Spectrum, Crystal
Spectrum, Crystal
The optical spectra of crystals vary greatly in structure. They may contain narrow lines, broad bands (where the ratio of the frequency v to the speed of light c ranges from fractions of a cm–1 to several thousands of cm–1), and continuous spectral regions extending over tens of thousands of cm–1.
In the infrared region of absorption spectra, bands are observed that are associated with quantum transitions between energy levels arising from vibrational motions of the particles of the crystal that are accompanied by changes in the electric dipole moment: a photon is absorbed, and a phonon, or quantum of lattice vibrations, is created. The processes involving the creation of several phonons broaden and complicate the observed spectrum. Defects are usually present in the structure of real crystals (seeDEFECTS, CRYSTAL); near these defects there can occur localized vibrations, such as the internal vibrations of an impurity molecule. In this case, additional lines appear in the spectrum. The additional lines may have satellites resulting from the coupling of the localized vibrations with the lattice vibrations. In semiconductors, some impurities form centers in which electrons move in hydrogen-like orbits. These centers give rise to absorption spectra in the infrared region consisting of a series of lines ending in a continuous absorption band, which corresponds to the ionization of the impurity. The absorption of light by conduction electrons and holes in semiconductors and metals also begins in the infrared region (seeMETAL OPTICS). Magnons, in much the same way as phonons, show up in the spectra of magnetically ordered crystals.
The interaction of light with lattice vibrations, which are accompanied by a change in the polarizability of the crystal, produces a scattered-light spectrum that contains not only the line of the original frequency v0 but also lines on both sides of it. The new lines are shifted from the original frequency by the frequency of the lattice vibrations (see Figure 1). This effect corresponds to the creation or absorption of phonons (seeRAMAN EFFECT). The existence of the acoustic lattice vibrations means that when light is scattered by thermal fluctuations, the central (unshifted) Rayleigh line is also accompanied on both sides by satellites (Brillouin components), which are due to scattering by propagating density fluctuations (seeSCATTERING OF LIGHT).
Most nonmetallic crystals are transparent in a certain frequency range outside the infrared region. Absorption occurs again when the energy of the photon becomes great enough to cause electronic transitions from the occupied upper valence band to the lower part of the conduction band of the crystal.
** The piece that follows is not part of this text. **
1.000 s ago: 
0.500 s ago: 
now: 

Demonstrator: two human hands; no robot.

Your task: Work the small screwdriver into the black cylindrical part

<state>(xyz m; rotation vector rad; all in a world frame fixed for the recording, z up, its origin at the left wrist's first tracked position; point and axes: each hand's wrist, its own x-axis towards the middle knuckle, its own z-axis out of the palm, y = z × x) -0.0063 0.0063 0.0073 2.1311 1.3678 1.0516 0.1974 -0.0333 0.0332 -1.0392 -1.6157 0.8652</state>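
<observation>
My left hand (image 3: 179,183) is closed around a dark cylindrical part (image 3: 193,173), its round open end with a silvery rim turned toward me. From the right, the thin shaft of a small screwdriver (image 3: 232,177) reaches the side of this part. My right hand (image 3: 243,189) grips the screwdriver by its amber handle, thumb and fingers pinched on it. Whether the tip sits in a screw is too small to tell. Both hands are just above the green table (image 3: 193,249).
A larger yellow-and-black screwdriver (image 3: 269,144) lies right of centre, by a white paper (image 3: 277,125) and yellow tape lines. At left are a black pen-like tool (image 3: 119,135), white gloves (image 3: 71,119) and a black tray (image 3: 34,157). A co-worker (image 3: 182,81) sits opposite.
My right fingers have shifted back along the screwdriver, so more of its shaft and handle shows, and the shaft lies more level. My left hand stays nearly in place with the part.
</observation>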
The spectrum of this intense intrinsic absorption reflects the structure of the crystal’s electronic energy bands and extends further into the visible region as transitions between other energy bands become possible. The location of the intrinsic absorption edge determines
the color of an ideal crystal, that is, a crystal without defects. For semiconductors, the long-wavelength limit of the intrinsic absorption region lies in the near infrared region; for ionic crystals, the long-wavelength boundary is in the near ultraviolet region. Besides direct electronic transitions, indirect transitions, in which additional phonons are created or captured, contribute
to the intrinsic absorption of a crystal. Electronic transitions from conduction bands to valence bands can be accompanied by recombination radiation.
Owing to electrostatic attraction, a conduction electron and a hole can form a bound state known as an exciton. Exciton spectra can vary from hydrogen-like series to broad bands. Exciton absorption lines are located at the long-wavelength boundary of a crystal’s intrinsic absorption (Figure 2). Excitons are responsible for the electronic absorption spectra of molecular crystals. Exciton luminescence also occurs.
The energies of electronic transitions between the localized levels of defect centers usually fall in the transparent region of an ideal crystal and are therefore often responsible for the crystal’s color. In alkali halide crystals, for example, the excitation of an electron localized in an anionic vacancy (an F-center) gives rise to the characteristic color of the crystal. Various impurity ions—for example, Tl in KCl—form luminescent centers in crystal phosphors. These centers give rise to electron-vibrational (vibronic) spectra. If the electron-phonon (vibronic) interaction in a defect center is weak, there appears in the spectrum an intense, narrow, no-phonon line, which is the optical analogue of a line due to the Mössbauer effect. Adjacent to the no-phonon line is what is known as a phonon wing, whose structure corresponds to the characteristics of the dynamics of a crystal with an impurity (Figure 3). As the vibronic interaction increases, the intensity of the no-phonon line decreases. A strong vibronic coupling yields wide structureless bands. Since part of the excitation energy is scattered in the rest of the crystal during vibration relaxation before emission, the maximum of the luminescence band lies on the long-wavelength side of the absorption band (Stokes’ law). Sometimes an equilibrium distribution for the vibrational sublevéis does not have time to be established before the light quantum is emitted; hot luminescence is then possible.
If the impurities contained in a crystal are atoms or ions of transition or rare-earth elements with incomplete f−or d-shells, it is then possible to observe discrete spectral lines that correspond to transitions between sublevéis resulting from the splitting of the atomic levels by the intracrystalline electric field (seeCRYSTAL FIELD and QUANTUM MECHANICAL AMPLIFIER).